O fabricante informa que o gasto na conta de luz de uma carga completa das baterias de chumbo que o equipam é de cerca de 1 real. Transformando tudo para o custo atual da gasolina, podemos projetar que seu gasto seria o correspondente ao de um veículo que percorre 100 km com 1 litro de gasolina. Scooters elétricos mais modernos, com baterias de lítio, estão apregoando o dobro dessa distância pelo mesmo custo.

É certo que forçamos o Prima Electra. Seu objetivo são pequenos percursos em cidades planas. No uso idêntico ao de um scooter a gasolina de pequena cilindrada, a baixa potência, as rodas pequenas, suspensão limitada e mesmo a baixa ergonomia dos comandos são insuficientes. A sensação é a de anos atrás, quando surgiram os primeiros “tijolos” da então revolucionária telefonia celular, com alcance restrito, ligações precárias e baterias efêmeras.

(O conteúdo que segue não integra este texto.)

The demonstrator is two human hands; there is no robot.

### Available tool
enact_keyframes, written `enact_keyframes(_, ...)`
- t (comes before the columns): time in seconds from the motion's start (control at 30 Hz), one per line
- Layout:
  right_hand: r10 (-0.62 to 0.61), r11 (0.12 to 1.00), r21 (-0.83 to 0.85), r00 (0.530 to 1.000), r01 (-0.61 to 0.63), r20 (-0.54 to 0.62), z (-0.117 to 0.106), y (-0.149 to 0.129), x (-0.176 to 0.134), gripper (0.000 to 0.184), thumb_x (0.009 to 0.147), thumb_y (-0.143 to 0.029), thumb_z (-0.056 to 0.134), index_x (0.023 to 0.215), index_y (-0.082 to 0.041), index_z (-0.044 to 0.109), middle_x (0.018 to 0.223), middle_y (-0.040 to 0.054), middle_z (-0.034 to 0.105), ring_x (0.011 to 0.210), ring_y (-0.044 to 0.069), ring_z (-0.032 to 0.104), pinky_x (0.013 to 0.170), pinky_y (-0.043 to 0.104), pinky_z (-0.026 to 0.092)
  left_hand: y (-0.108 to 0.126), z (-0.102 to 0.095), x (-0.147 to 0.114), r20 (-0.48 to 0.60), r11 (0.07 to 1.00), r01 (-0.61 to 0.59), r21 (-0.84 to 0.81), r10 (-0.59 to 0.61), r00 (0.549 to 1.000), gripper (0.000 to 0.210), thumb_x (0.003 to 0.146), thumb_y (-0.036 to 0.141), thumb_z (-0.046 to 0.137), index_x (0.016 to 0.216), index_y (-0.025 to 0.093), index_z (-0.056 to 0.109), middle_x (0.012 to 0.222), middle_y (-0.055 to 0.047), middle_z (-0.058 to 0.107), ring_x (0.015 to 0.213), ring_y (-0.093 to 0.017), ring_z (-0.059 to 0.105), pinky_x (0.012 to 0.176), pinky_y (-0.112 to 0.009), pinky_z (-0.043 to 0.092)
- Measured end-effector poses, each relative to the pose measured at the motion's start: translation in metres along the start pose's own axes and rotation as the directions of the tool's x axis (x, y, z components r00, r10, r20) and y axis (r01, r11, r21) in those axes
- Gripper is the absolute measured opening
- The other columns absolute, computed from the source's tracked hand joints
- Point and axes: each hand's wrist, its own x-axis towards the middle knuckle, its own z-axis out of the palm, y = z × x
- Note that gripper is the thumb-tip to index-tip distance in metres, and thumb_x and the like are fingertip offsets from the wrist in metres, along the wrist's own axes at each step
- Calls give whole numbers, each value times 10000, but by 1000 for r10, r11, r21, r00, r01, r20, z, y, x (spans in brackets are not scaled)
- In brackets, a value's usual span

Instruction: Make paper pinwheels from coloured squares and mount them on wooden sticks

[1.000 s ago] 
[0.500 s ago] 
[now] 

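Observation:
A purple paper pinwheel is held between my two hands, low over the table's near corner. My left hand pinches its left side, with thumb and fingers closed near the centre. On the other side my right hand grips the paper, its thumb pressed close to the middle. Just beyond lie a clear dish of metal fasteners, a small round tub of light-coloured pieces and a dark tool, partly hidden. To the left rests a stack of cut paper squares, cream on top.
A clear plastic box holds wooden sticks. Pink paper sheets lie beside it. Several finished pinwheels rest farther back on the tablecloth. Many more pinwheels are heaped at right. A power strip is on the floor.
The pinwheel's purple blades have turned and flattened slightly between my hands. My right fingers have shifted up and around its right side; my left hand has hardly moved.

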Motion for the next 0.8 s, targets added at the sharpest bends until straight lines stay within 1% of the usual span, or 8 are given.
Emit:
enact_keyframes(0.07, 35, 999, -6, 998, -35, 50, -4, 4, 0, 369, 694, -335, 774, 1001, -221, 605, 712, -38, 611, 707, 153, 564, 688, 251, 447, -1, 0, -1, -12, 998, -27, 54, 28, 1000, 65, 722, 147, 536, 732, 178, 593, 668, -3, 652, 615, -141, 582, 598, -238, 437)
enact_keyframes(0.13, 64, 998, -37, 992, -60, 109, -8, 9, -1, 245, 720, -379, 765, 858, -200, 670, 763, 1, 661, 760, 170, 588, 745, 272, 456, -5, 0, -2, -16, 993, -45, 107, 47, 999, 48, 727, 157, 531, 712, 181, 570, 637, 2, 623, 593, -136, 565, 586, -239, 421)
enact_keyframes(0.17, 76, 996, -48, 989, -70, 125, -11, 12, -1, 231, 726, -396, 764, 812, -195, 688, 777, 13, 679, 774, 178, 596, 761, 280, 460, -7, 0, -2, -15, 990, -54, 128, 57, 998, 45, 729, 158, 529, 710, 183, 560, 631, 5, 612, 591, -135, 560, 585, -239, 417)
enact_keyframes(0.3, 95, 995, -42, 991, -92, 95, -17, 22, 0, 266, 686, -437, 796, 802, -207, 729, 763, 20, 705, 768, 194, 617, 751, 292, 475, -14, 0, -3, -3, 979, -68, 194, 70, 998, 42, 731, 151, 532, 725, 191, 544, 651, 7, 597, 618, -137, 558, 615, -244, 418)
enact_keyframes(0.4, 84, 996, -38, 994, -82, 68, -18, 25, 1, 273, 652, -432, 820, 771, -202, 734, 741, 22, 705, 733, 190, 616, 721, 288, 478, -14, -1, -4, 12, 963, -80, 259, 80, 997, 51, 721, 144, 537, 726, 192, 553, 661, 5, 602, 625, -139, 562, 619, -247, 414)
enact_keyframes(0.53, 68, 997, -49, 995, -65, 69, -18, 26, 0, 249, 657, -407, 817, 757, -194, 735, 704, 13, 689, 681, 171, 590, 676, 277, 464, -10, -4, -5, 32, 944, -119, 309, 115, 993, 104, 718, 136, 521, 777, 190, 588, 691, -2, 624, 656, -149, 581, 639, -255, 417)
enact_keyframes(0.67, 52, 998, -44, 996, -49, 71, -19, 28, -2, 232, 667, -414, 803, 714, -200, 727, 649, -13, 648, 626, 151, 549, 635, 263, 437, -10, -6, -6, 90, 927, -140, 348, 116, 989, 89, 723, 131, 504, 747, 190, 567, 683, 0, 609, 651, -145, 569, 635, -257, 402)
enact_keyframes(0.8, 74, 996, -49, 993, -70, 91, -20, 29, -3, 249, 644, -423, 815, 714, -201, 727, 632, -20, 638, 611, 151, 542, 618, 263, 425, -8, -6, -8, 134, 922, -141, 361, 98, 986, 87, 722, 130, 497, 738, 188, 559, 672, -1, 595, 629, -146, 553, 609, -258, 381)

Hoje, é aceito que o foco principal dos usuários de scooters elétricos não está na performance e tampouco na economia imediata de alguns reais. São pessoas afinadas com sustentabilidade e com um processo de mudanças, em que atitudes pessoais passam a ter relevância global. A busca por novas matrizes energéticas é algo irreversível – e o planeta agradece!